Across the material below, count the lines that include the word "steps" and give only that count.

== Data below ==
------------------------------------------------------------------------

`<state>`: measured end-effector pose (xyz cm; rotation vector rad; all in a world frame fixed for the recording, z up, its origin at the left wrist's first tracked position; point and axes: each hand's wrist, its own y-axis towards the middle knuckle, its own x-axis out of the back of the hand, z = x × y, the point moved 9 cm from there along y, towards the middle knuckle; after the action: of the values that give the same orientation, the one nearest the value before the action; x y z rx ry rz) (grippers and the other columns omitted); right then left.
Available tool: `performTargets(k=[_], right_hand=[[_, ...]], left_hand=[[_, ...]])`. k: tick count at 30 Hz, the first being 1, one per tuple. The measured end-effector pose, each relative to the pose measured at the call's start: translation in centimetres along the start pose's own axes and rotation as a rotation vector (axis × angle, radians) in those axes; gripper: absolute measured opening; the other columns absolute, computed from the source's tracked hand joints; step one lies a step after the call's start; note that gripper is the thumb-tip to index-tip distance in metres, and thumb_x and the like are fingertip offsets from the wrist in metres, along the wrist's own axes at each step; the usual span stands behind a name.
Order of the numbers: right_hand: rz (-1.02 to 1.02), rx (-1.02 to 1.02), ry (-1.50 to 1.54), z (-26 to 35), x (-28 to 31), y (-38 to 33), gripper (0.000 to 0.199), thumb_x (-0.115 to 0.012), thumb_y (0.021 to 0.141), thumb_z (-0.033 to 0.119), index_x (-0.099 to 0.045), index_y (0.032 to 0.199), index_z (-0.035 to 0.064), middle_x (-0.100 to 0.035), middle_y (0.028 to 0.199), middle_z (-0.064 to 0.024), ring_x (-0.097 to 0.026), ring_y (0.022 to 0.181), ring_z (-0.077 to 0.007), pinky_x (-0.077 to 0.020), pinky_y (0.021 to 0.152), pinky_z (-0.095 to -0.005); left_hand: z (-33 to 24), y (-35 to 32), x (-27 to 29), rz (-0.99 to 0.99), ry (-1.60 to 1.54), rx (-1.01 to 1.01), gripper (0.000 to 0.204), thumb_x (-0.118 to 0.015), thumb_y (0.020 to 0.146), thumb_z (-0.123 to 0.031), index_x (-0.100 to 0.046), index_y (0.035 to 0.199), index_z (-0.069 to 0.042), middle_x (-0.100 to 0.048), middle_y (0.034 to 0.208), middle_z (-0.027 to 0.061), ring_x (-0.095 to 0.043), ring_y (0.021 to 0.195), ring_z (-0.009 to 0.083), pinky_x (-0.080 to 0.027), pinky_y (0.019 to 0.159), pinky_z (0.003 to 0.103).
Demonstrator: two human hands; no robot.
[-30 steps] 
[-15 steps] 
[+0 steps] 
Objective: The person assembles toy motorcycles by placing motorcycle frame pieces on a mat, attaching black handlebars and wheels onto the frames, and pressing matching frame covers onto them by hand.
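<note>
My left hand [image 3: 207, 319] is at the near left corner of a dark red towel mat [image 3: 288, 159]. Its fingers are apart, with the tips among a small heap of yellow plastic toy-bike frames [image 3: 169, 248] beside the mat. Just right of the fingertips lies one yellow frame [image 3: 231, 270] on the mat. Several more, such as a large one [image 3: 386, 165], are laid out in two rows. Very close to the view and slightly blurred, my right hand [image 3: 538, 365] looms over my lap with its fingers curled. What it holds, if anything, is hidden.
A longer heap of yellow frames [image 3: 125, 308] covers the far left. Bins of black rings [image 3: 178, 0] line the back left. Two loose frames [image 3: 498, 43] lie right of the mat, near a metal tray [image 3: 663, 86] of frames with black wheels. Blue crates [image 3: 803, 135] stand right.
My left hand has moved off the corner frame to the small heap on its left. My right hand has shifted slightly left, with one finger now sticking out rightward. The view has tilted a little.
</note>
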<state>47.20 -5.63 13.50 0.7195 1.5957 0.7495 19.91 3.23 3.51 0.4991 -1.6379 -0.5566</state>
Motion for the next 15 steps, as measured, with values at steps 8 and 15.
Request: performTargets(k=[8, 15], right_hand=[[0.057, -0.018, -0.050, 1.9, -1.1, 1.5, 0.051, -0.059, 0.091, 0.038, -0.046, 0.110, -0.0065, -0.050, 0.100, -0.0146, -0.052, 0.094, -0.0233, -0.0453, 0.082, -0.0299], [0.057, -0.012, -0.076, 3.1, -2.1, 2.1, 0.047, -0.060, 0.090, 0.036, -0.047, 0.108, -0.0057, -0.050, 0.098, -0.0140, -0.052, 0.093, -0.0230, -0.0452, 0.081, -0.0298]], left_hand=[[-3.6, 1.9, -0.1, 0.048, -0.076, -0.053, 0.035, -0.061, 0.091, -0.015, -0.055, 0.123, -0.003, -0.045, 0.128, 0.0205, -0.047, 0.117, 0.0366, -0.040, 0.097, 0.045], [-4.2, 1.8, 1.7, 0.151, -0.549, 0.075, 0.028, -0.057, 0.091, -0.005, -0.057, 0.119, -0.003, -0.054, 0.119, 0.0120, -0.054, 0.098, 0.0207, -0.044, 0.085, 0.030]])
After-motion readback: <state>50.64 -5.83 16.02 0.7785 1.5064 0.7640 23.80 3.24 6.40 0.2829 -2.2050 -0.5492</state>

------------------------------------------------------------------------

== Result ==
4